Dengan cara ini pula,
ketika para ustadz dan ulama menjauh menghindari politik, maka yang akan
menguasai panggung politik adalah “political gangsters” (bandit-bandit politik)
yang cenderung menghalalkan segala cara. Tujuan politik untuk menghadirkan
kemaslahatan umum berbalik menjadi jalan berbagai kezhaliman kepada masyarakat
luas.
Insya
Allah Menang
Lalu saya merespons ke
pertanyaan: “Apakah yakin jagoan Anda menang?
Untuk menjawab
pertanyaan ini, saya tidak berpikir panjang, dan dengan segala keyakinan
menjawab: “Iya, insya Allah paslon yang saya dukung pasti menang.”
Dia kemudian dengan
agak sinis, seolah meyakinkan bahwa paslon yang saya dukung pasti kalah: “Kok Anda
terlalu yakin?”
Di sinilah kemudian
saya agak panjang dalam merespons. Intinya saya sampaikan seperti berikut ini.
Bahwa ketika saya
melakukan sesuatu, termasuk dalam dukungan politik, saya tidak melakukannya
dengan setengah hati. Tapi dengan hati nurani dan keyakinan yang tinggi.
Melakukan sesuatu untuk kepentingan pribadi saja saya sepenuh hati, apalagi hal
ini berkaitan dengan urusan umat, bangsa dan negara bahkan dunia.
Selanjutnya saya
sampaikan bahwa memang ada perbedaan mendasar antara cara pandang Anda dan saya
dalam melihat makna kemenangan. Ukuran Anda dengan kemenangan ini sempit, hanya
dengan kekuasaan.
Bagi saya kemenangan
tidak sekadar kekuasaan. Selain karena kuasa Allah-lah yang akan menentukan
kemenangan (Maalikal mulk), juga bagi saya itu hanyalah bonus. Fir’aun,
Tsamud, Aad, dan banyak yang lain, juga pernah diberi kekuasaan. Tapi saya
yakin mereka adalah “the losers” (orang-orang kalah).
Dia kembali melanjutkan
pertanyaannya: “Lalu kemenangan dalam pandangan Anda apa?”
Jawaban saya: Kemenangan
itu selama dalam batasan-batasan dunia tidak pada hasil akhir. Semua yang masih
termaknai dengan pemaknaan dunia itu bagian dari proses. Hasil akhir untuk
semua kemenangan bagi saya adalah akhirat.
Karenanya kemenangan pada
tataran dunianya, bukan sekadar di akhirnya. Karena sekali lagi, itu bukan
akhir. Tapi masih bagian dari “proses-proses” yang terjadi. Yang menentukan
kemenangan di sini adalah proses-proses itu benar, baik secara legal (hukum)

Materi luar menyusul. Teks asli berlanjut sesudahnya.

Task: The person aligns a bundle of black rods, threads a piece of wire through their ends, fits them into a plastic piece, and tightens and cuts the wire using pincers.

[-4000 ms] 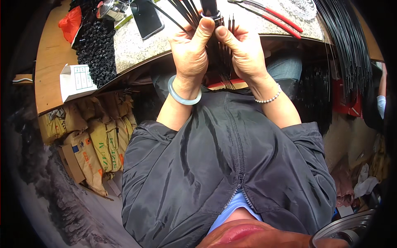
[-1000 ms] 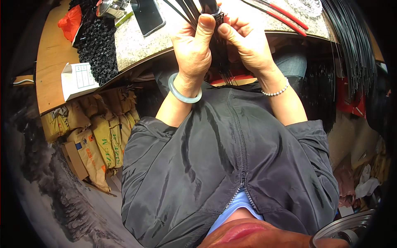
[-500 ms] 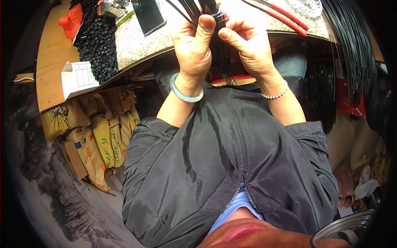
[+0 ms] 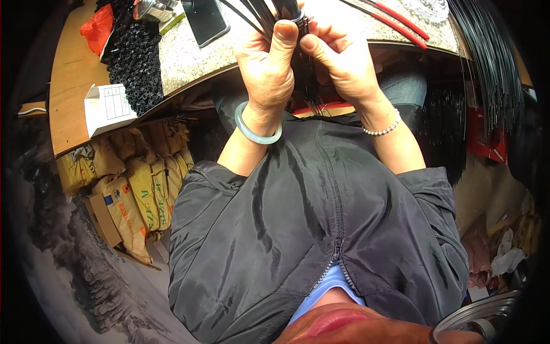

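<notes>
Gripping bunched black sticks in left hand and right hand, right at the counter. Can spot green lettering on yellow sacks, plus a printed grid on a white box.

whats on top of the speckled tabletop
A phone, a red-handled tool and a clear thing lie on the tabletop. The left hand, right hand and the thin black rods between them cover a patch; whatever lies behind them cannot be seen.
</notes>
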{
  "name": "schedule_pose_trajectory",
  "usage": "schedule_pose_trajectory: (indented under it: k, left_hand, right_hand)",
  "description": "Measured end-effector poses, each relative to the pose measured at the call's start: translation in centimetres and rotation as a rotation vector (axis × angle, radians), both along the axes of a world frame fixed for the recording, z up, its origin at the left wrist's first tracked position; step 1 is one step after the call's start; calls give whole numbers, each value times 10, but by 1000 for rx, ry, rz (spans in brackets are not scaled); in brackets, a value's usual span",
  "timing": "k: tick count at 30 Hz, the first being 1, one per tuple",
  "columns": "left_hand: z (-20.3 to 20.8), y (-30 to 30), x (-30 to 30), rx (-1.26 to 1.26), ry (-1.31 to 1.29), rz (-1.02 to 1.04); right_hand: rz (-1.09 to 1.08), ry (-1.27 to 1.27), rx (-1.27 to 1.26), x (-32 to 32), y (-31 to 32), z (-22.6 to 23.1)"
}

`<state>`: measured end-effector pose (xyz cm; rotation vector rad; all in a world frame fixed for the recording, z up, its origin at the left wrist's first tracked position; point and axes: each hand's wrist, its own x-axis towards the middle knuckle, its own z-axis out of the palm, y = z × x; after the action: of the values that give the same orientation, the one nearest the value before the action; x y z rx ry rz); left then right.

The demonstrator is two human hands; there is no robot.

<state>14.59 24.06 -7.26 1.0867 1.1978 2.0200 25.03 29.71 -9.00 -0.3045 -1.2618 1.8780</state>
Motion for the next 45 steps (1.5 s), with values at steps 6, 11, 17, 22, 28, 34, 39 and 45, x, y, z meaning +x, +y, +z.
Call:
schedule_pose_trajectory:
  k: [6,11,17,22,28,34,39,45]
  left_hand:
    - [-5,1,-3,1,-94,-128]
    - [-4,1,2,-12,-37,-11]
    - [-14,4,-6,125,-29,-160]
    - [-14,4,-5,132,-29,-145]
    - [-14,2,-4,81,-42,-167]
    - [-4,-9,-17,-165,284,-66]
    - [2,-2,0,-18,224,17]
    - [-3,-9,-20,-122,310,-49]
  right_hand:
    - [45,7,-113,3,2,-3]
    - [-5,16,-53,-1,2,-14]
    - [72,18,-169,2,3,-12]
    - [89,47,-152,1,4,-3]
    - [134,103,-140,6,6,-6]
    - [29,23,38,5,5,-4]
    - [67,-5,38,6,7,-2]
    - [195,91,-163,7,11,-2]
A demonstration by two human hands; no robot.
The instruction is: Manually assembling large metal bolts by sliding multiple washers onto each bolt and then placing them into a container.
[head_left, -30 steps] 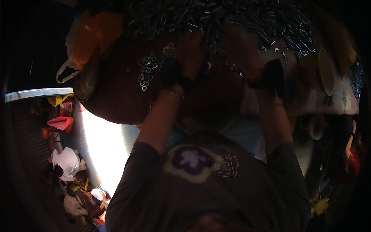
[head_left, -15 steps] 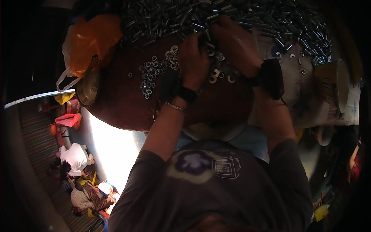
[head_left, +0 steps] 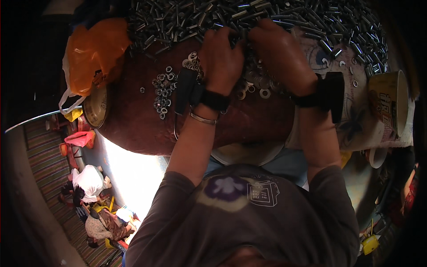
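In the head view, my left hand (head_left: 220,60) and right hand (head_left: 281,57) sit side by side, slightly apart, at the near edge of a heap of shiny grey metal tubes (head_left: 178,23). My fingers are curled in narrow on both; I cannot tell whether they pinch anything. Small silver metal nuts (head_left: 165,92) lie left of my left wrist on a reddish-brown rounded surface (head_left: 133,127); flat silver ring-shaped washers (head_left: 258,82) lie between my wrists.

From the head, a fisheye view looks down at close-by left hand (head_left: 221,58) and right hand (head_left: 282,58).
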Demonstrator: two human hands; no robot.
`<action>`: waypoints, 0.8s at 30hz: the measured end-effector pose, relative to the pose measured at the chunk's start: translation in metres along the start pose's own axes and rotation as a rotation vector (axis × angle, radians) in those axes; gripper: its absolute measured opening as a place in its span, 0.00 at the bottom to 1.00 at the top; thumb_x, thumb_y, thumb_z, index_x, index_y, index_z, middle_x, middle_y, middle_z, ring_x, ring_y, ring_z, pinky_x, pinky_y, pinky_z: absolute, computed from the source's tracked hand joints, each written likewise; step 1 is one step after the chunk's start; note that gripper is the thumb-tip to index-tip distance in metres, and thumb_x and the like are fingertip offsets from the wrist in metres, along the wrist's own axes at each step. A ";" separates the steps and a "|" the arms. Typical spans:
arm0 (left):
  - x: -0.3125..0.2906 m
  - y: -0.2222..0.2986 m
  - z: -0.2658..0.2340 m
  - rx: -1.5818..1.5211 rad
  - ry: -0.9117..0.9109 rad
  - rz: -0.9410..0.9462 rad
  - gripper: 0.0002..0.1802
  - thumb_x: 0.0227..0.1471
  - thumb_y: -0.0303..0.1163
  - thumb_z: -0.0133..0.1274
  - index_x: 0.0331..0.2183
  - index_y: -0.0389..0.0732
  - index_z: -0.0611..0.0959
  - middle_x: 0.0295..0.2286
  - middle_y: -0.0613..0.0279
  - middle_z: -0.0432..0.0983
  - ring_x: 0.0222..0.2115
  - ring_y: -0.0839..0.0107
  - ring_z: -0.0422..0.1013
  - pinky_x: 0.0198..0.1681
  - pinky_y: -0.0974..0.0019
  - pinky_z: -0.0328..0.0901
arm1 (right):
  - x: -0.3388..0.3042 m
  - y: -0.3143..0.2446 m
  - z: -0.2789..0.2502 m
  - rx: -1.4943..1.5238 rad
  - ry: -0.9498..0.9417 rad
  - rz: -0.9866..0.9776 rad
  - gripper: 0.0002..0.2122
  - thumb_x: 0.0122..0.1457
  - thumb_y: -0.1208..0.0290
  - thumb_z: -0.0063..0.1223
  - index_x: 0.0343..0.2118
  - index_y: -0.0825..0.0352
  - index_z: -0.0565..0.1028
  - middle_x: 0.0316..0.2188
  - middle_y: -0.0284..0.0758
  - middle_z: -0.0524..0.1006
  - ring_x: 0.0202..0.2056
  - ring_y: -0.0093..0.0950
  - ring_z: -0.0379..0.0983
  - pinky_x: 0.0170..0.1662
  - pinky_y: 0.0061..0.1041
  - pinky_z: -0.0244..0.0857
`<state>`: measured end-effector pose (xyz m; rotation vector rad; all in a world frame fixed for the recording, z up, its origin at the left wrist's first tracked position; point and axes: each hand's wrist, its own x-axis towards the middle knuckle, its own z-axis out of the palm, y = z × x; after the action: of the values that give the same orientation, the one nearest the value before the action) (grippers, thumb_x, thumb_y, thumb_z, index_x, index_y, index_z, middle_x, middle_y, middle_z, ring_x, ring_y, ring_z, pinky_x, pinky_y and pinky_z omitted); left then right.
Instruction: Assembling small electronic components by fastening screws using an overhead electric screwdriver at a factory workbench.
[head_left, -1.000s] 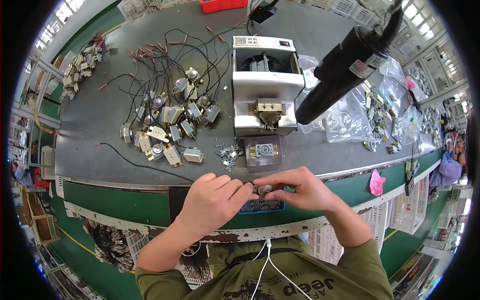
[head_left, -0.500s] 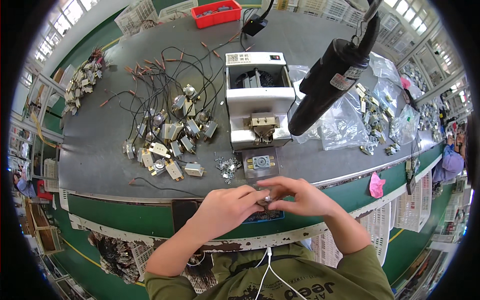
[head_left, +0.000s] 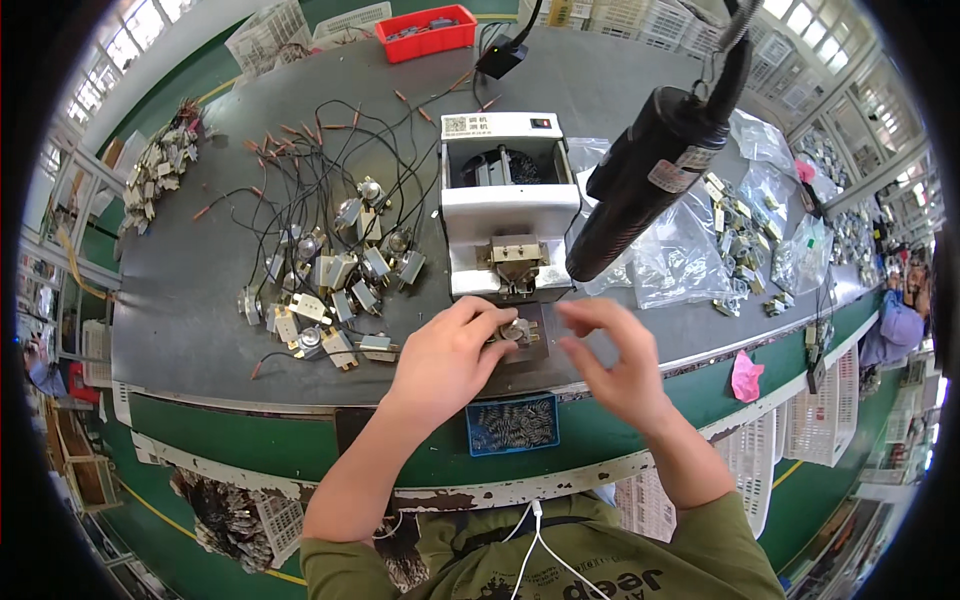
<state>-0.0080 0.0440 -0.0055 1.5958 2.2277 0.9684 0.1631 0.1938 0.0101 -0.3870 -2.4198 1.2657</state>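
My left hand [head_left: 450, 350] reaches to the small clear plate [head_left: 530, 350] in front of the screw feeder [head_left: 510, 208]. Its thumb and forefinger are closed on a round metal part [head_left: 516, 331], which sits at the small block with brass terminals [head_left: 533, 328] on that plate. The left fingers hide part of both pieces. To the right of the plate, my right hand [head_left: 625, 365] is raised with nothing in it, thumb and fingers apart and slightly blurred. A black electric screwdriver [head_left: 645, 185] hangs above and to the right.
A blue tray [head_left: 470, 430] of small metal pieces stands at the near edge. Switch-like blocks with black wires [head_left: 340, 275] lie left of the feeder. Plastic bags [head_left: 670, 250] and loose parts [head_left: 740, 240] lie right; a red bin [head_left: 428, 40] stands at the back.
Both hands have moved away from me, from over the blue tray. The left brought the round metal part to the block on the plate. The right has let go and drawn off rightward.
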 end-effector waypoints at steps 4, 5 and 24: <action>-0.001 -0.008 0.014 0.105 -0.036 0.043 0.15 0.50 0.36 0.63 0.42 0.46 0.83 0.37 0.64 0.76 0.38 0.60 0.73 0.42 0.60 0.70 | 0.007 -0.020 -0.032 0.120 0.350 -0.473 0.24 0.61 0.79 0.53 0.60 0.71 0.62 0.53 0.48 0.71 0.50 0.33 0.70 0.52 0.34 0.65; -0.001 -0.009 0.015 0.105 -0.042 0.045 0.15 0.50 0.36 0.63 0.42 0.46 0.83 0.37 0.64 0.76 0.38 0.60 0.73 0.42 0.60 0.70 | 0.017 -0.025 -0.038 0.070 0.455 -0.531 0.26 0.62 0.77 0.53 0.62 0.70 0.58 0.54 0.49 0.69 0.51 0.34 0.69 0.53 0.34 0.64; -0.004 -0.022 0.024 0.089 0.017 0.137 0.18 0.51 0.37 0.61 0.45 0.48 0.82 0.37 0.66 0.74 0.37 0.63 0.72 0.42 0.61 0.66 | 0.067 -0.078 -0.024 0.843 0.225 -0.326 0.39 0.65 0.41 0.41 0.70 0.55 0.39 0.43 0.55 0.76 0.31 0.35 0.79 0.37 0.31 0.75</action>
<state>-0.0099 0.0457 -0.0383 1.8053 2.2262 0.9328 0.1094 0.1950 0.1008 0.1032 -1.4927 1.7981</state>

maupun secara etika (moral). Dan tentunya dilalui dengan sepenuh hati (yakin)
dan kesungguhan. Selebihnya itu ada pada ketentuan Allah SWT.
Lalu saya menguatkan
bahwa proses yang benar dan dijalani secara sungguh-sungguh itu merupakan
kemenangan. Sebaliknya, kami yakin bahwa mereka yang melakukan proses-proses
salah, termasuk melanggar etika berat, serta melakukan berbagai manipulasi,
maka kalaupun akhirnya diberikan kekuasaan, itu bukan kemenangan. Justru itu
adalah kekalahan dan jalan kehancuran.
Saya akhirnya ingatkan
bahwa mereka yang secara sadar ikut terlibat dalam proses-proses yang salah dan
manipulatif itu menjadi bagian. Dan pastinya kelak akan ada pertanggung-jawaban
akan disampaikan di hadapan rakyat dan Allah SWT.
Semoga Allah menjaga
kita dan memudahkan jalan bagi proses-proses yang benar dan bertujuan untuk
kemaslahan bagi semua. Aminkan aja dulu!